--- Listed records Enclosed Below ---

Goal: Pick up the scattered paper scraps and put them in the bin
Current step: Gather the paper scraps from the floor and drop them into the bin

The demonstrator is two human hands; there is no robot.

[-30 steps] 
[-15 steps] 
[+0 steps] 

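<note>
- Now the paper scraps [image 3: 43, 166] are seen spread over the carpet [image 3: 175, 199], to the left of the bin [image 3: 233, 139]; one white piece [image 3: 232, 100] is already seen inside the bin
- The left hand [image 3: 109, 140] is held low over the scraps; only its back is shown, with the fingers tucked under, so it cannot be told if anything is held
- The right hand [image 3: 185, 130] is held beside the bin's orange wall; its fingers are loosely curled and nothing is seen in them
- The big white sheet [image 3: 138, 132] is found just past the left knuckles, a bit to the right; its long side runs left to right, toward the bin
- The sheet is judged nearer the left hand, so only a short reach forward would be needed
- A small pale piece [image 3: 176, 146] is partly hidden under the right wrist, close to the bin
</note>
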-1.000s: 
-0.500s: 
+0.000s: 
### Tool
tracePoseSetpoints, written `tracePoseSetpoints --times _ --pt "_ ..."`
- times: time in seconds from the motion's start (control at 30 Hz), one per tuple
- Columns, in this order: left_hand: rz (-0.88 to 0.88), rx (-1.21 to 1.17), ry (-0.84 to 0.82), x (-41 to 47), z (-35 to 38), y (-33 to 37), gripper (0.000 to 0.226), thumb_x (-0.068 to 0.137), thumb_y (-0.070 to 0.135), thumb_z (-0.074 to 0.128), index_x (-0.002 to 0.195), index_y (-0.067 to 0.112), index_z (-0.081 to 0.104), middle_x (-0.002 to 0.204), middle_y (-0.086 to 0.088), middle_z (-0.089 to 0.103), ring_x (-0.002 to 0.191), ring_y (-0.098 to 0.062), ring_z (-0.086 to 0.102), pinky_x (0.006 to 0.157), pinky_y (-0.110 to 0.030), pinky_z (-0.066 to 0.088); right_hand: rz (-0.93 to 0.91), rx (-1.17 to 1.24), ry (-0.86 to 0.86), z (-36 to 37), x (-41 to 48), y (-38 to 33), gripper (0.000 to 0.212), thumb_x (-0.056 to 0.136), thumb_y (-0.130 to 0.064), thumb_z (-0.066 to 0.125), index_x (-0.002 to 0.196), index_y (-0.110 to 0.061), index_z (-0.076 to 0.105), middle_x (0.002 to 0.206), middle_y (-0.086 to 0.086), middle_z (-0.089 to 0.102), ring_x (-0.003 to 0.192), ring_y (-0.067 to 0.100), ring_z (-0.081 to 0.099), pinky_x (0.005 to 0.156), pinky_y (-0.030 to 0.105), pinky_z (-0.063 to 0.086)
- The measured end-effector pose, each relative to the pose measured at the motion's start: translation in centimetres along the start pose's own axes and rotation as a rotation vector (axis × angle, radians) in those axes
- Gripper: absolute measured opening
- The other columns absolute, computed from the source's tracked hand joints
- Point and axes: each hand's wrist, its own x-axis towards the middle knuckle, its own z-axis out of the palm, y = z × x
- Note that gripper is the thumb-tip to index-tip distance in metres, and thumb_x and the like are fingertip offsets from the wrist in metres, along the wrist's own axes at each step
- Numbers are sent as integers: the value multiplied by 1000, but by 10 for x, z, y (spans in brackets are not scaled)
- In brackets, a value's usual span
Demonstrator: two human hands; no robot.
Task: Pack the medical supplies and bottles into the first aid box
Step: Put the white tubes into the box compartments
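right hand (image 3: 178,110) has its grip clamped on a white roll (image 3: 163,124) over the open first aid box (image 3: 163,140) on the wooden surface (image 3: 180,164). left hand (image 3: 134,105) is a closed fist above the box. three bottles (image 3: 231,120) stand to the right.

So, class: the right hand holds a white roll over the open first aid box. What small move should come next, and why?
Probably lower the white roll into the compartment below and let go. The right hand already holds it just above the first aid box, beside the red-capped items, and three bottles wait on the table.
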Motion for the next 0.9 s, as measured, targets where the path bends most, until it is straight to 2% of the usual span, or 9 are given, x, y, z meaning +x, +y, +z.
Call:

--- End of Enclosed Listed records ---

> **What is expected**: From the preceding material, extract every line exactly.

> **The answer**:
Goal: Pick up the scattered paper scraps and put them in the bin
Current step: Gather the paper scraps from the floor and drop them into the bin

The demonstrator is two human hands; there is no robot.

[-30 steps] 
[-15 steps] 
[+0 steps] 

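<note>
- Now the paper scraps [image 3: 43, 166] are seen spread over the carpet [image 3: 175, 199], to the left of the bin [image 3: 233, 139]; one white piece [image 3: 232, 100] is already seen inside the bin
- The left hand [image 3: 109, 140] is held low over the scraps; only its back is shown, with the fingers tucked under, so it cannot be told if anything is held
- The right hand [image 3: 185, 130] is held beside the bin's orange wall; its fingers are loosely curled and nothing is seen in them
- The big white sheet [image 3: 138, 132] is found just past the left knuckles, a bit to the right; its long side runs left to right, toward the bin
- The sheet is judged nearer the left hand, so only a short reach forward would be needed
- A small pale piece [image 3: 176, 146] is partly hidden under the right wrist, close to the bin
</note>
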-1.000s: 
-0.500s: 
+0.000s: 
### Tool
tracePoseSetpoints, written `tracePoseSetpoints --times _ --pt "_ ..."`
- times: time in seconds from the motion's start (control at 30 Hz), one per tuple
- Columns, in this order: left_hand: rz (-0.88 to 0.88), rx (-1.21 to 1.17), ry (-0.84 to 0.82), x (-41 to 47), z (-35 to 38), y (-33 to 37), gripper (0.000 to 0.226), thumb_x (-0.068 to 0.137), thumb_y (-0.070 to 0.135), thumb_z (-0.074 to 0.128), index_x (-0.002 to 0.195), index_y (-0.067 to 0.112), index_z (-0.081 to 0.104), middle_x (-0.002 to 0.204), middle_y (-0.086 to 0.088), middle_z (-0.089 to 0.103), ring_x (-0.002 to 0.191), ring_y (-0.098 to 0.062), ring_z (-0.086 to 0.102), pinky_x (0.006 to 0.157), pinky_y (-0.110 to 0.030), pinky_z (-0.066 to 0.088); right_hand: rz (-0.93 to 0.91), rx (-1.17 to 1.24), ry (-0.86 to 0.86), z (-36 to 37), x (-41 to 48), y (-38 to 33), gripper (0.000 to 0.212), thumb_x (-0.056 to 0.136), thumb_y (-0.130 to 0.064), thumb_z (-0.066 to 0.125), index_x (-0.002 to 0.196), index_y (-0.110 to 0.061), index_z (-0.076 to 0.105), middle_x (0.002 to 0.206), middle_y (-0.086 to 0.086), middle_z (-0.089 to 0.102), ring_x (-0.003 to 0.192), ring_y (-0.067 to 0.100), ring_z (-0.081 to 0.099), pinky_x (0.005 to 0.156), pinky_y (-0.030 to 0.105), pinky_z (-0.063 to 0.086)
- The measured end-effector pose, each relative to the pose measured at the motion's start: translation in centimetres along the start pose's own axes and rotation as a rotation vector (axis × angle, radians) in those axes
- Gripper: absolute measured opening
- The other columns absolute, computed from the source's tracked hand joints
- Point and axes: each hand's wrist, its own x-axis towards the middle knuckle, its own z-axis out of the palm, y = z × x
- Note that gripper is the thumb-tip to index-tip distance in metres, and thumb_x and the like are fingertip offsets from the wrist in metres, along the wrist's own axes at each step
- Numbers are sent as integers: the value multiplied by 1000, but by 10 for x, z, y (spans in brackets are not scaled)
- In brackets, a value's usual span
Demonstrator: two human hands; no robot.
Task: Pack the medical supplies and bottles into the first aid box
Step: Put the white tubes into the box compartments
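right hand (image 3: 178,110) has its grip clamped on a white roll (image 3: 163,124) over the open first aid box (image 3: 163,140) on the wooden surface (image 3: 180,164). left hand (image 3: 134,105) is a closed fist above the box. three bottles (image 3: 231,120) stand to the right.

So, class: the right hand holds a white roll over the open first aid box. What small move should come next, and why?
Probably lower the white roll into the compartment below and let go. The right hand already holds it just above the first aid box, beside the red-capped items, and three bottles wait on the table.
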Motion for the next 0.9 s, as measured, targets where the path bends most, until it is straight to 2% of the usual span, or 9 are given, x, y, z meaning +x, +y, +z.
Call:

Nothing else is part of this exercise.